• WHAT TO WORK ON
Somewhere below are a line with "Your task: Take" and a later line with "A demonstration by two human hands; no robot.". Output exactly those lines and all lines between them.

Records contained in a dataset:

********

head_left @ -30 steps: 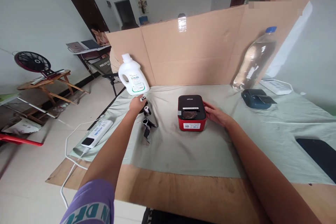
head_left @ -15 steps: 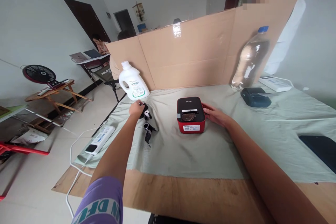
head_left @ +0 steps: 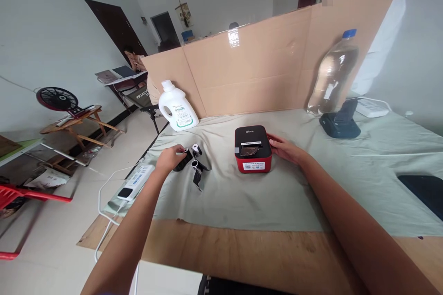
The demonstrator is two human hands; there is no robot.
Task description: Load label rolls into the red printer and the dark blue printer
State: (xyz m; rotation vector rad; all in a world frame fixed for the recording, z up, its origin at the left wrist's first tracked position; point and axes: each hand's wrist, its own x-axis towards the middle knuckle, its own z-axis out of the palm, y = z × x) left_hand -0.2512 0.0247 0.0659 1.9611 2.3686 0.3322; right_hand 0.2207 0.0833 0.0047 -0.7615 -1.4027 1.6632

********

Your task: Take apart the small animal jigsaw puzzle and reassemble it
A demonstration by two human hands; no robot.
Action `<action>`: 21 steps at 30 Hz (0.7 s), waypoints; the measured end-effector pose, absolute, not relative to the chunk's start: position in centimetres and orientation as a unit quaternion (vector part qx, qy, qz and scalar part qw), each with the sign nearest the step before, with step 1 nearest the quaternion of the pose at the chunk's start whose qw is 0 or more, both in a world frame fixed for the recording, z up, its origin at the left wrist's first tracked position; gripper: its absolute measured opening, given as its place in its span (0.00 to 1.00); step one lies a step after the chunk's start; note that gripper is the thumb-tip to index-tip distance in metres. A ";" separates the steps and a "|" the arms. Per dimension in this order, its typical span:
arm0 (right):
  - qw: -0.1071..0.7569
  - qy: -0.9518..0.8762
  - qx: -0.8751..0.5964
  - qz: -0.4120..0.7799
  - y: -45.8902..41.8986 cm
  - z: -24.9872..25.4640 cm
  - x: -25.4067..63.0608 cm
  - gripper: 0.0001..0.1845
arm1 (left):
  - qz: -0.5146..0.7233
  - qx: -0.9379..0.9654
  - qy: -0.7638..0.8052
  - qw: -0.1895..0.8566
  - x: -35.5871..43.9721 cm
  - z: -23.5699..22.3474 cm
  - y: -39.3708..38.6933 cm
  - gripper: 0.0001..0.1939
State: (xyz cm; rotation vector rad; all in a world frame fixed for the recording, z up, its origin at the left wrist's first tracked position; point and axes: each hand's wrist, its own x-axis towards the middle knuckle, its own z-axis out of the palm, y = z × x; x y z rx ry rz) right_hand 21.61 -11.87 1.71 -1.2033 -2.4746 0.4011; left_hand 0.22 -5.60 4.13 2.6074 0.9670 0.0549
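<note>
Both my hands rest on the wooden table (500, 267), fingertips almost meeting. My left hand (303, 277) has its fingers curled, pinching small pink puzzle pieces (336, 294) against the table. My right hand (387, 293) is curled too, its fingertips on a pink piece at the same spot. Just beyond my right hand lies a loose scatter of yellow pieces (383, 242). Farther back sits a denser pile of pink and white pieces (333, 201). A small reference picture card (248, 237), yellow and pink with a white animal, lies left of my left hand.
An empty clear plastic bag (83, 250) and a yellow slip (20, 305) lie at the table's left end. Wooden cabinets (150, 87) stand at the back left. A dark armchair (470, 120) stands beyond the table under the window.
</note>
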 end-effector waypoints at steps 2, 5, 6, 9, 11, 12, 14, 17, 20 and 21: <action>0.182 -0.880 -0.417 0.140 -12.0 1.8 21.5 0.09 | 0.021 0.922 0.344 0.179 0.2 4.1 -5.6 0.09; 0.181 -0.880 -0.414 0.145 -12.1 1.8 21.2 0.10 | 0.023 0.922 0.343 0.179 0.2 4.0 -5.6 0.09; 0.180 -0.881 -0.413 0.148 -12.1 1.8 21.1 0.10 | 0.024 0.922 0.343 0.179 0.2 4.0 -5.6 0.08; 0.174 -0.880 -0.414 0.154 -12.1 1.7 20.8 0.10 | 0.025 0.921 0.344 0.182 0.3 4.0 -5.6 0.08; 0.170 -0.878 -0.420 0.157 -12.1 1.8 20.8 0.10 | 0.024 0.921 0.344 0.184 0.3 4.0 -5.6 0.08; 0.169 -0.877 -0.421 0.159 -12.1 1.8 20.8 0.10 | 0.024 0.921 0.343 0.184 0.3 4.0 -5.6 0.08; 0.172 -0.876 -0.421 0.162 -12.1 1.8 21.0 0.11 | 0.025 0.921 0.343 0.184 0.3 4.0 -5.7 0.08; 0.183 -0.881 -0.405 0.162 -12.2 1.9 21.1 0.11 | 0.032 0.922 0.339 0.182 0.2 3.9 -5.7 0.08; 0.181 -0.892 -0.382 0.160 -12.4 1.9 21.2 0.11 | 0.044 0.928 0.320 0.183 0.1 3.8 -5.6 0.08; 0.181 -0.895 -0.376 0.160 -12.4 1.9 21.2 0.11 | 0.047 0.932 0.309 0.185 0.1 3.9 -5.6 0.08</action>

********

• RESULT BELOW
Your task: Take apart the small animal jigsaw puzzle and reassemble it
A demonstration by two human hands; no robot.

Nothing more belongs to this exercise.